The first goes around griping, complaining, and blaming the whole world for his problems. He takes things very personally and gets ultra sensitive about everything. He avoids or runs away whenever there are problems. He interrogates the girl whenever she talks on the phone or talks to other guys, he could go as far as follow her home and stalk her so as to ensure no other guy goes near her.

The second has many female friends and each week he will go out with a different girl to "test the water". He is fun-loving and will bring his dates to all the nice and exciting places. He knows how to treat a lady well. But he never dates seriously and prefers just enjoying life going out with different girls.

The third is not as fun-loving as the second man. He is more serious. He may not know sweet words to win a girl's heart. He can be totally square with a corny sense of humour. But he trusts the girl and lets her do what she pleases. He never runs away from problems and faces them headlong. He is just a typical, simple, boring man.

Again, if you are looking for a serious relationship, which man would you choose? I daresay there is a high chance a woman will choose the third man.

The first is too whiny, insecure and self-centred. Normally men like these play double standards. Whatever they did not allow the girl to do, they would go ahead and do on their own, like going out and talking to female friends and expect the girlfriend not to say anything.

So this kind of man is out of bounds as he is not emotionally mature. Why must we end up being with a man just to create more problems for ourselves by being his second mother?

The second type is one that may never settle down. He just likes playing the field. In this way, he is also not emotionally mature as he is not ready and willing to settle down yet. These are the men who can be good boyfriends. They give a very good time on a date. But they may never progress beyond that stage. Chances are if the girl asks for more commitment, the relationship will then be off.
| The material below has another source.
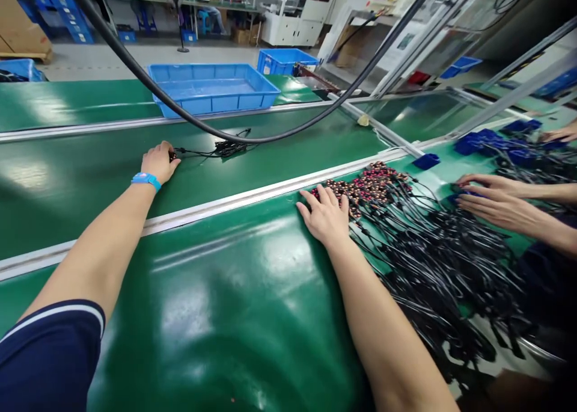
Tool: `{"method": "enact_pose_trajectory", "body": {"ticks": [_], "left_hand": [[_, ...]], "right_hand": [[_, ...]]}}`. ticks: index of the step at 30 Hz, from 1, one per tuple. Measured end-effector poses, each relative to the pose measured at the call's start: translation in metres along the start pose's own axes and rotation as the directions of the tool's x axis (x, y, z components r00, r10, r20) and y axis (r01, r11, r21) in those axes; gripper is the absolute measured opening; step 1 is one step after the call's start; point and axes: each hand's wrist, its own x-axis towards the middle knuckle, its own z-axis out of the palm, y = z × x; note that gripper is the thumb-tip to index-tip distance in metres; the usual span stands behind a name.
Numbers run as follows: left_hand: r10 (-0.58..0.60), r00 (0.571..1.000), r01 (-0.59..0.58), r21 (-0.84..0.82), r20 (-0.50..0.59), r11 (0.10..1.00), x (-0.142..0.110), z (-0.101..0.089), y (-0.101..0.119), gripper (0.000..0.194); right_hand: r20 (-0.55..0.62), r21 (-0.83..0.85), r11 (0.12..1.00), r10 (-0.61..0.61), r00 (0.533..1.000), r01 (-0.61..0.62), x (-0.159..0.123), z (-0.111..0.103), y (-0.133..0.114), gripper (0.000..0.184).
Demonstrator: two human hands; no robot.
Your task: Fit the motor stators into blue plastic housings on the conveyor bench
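My left hand [158, 163], with a blue band at the wrist, is closed around the end of a black cable. The cable's tied bundle [232, 148] lies to the right of the hand on the green belt [85, 171]. My right hand [328, 215] lies with fingers spread at the left edge of a big pile of black cables [433, 255]. Its fingertips touch the copper and pink connector ends [376, 186] of that pile. I cannot make out anything held in the right hand; its palm is hidden.
A co-worker's hands [500, 201] work at the right of the pile, near several dark blue pieces [489, 142]. Across the belt stands a blue tray [211, 104]. A thick black hose [274, 139] hangs across my view. A metal rail [234, 201] divides belt and worktop.
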Motion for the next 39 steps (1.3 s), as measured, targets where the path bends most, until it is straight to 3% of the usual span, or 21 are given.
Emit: {"method": "enact_pose_trajectory", "body": {"ticks": [5,11,16,20,25,29,32,35,39], "left_hand": [[0.082,0.995,-0.082,0.004,0.057,0.997,0.015,-0.001,-0.011,0.051],[0.229,0.95,-0.233,-0.009,0.21,0.973,0.035,-0.009,-0.013,0.039],[0.293,0.899,-0.299,-0.031,0.327,0.954,0.018,-0.027,-0.01,0.043],[0.356,0.85,-0.353,-0.082,0.388,0.932,-0.044,-0.062,-0.023,0.045],[0.31,0.9,-0.305,-0.064,0.308,0.95,-0.171,-0.109,-0.039,0.047],[0.231,0.936,-0.213,-0.093,0.265,0.973,-0.272,-0.122,-0.039,0.043],[0.145,0.942,-0.129,-0.07,0.303,0.989,-0.322,-0.121,-0.041,0.035],[0.102,0.939,-0.11,0.004,0.328,0.994,-0.348,-0.122,-0.049,0.029],[0.133,0.929,-0.158,0.046,0.345,0.986,-0.354,-0.129,-0.057,0.031]], "right_hand": [[-0.162,-0.05,0.997,-0.062,0.985,0.055,-0.005,-0.002,-0.005,0.052],[-0.195,-0.038,0.986,-0.165,0.967,0.161,-0.003,-0.004,-0.007,0.046],[-0.207,0.046,0.977,-0.196,0.959,0.209,-0.007,-0.009,-0.012,0.046],[-0.213,0.145,0.943,-0.266,0.94,0.299,-0.001,-0.02,-0.04,0.044],[-0.149,0.209,0.857,-0.448,0.882,0.471,0.04,-0.034,-0.12,0.047],[-0.11,0.182,0.748,-0.629,0.77,0.638,0.083,-0.041,-0.208,0.058],[-0.035,0.174,0.629,-0.765,0.643,0.757,0.103,-0.045,-0.259,0.055],[0.012,0.172,0.559,-0.825,0.565,0.812,0.112,-0.048,-0.274,0.041],[0.045,0.137,0.571,-0.82,0.571,0.809,0.107,-0.055,-0.237,0.03]]}}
This kind of men are out of bounds too. Yes, they can be good friends but this is it. A woman should never attempt to be romantically involved with a man like that unless she is willing to end in a broken heart. Furthermore she may end up waiting or dragging on, and honestly, as a woman, how many years can we actually afford to lose and waste over non-committal men?

Now comes to the third type. He is secure and confident. He trusts the girl and does not kick up a fuss even if she meets up with her guy friends. He is yearning to settle down. He meets a lady, falls for her and remains faithful for life.

This is the kind of man that is emotionally mature and the kind a woman should look for if she is looking for a serious relationship.

I think I have covered about all bases. Please note that this is not a psychology or social study; it is just based on my own observations and experiences on guys I have dated, guys I came across and guy friends I have, as well as a general observation on the kind of men ladies around my age look for.

Of course different people look for different kinds of qualities, but I believe if the man is both physically and emotionally mature (in my descriptions), then I believe I am not too far off in my observations.

So for those men who are looking for serious relationships and still not finding any, perhaps it is time for a reflection whether you are "mature" enough to attract a lady?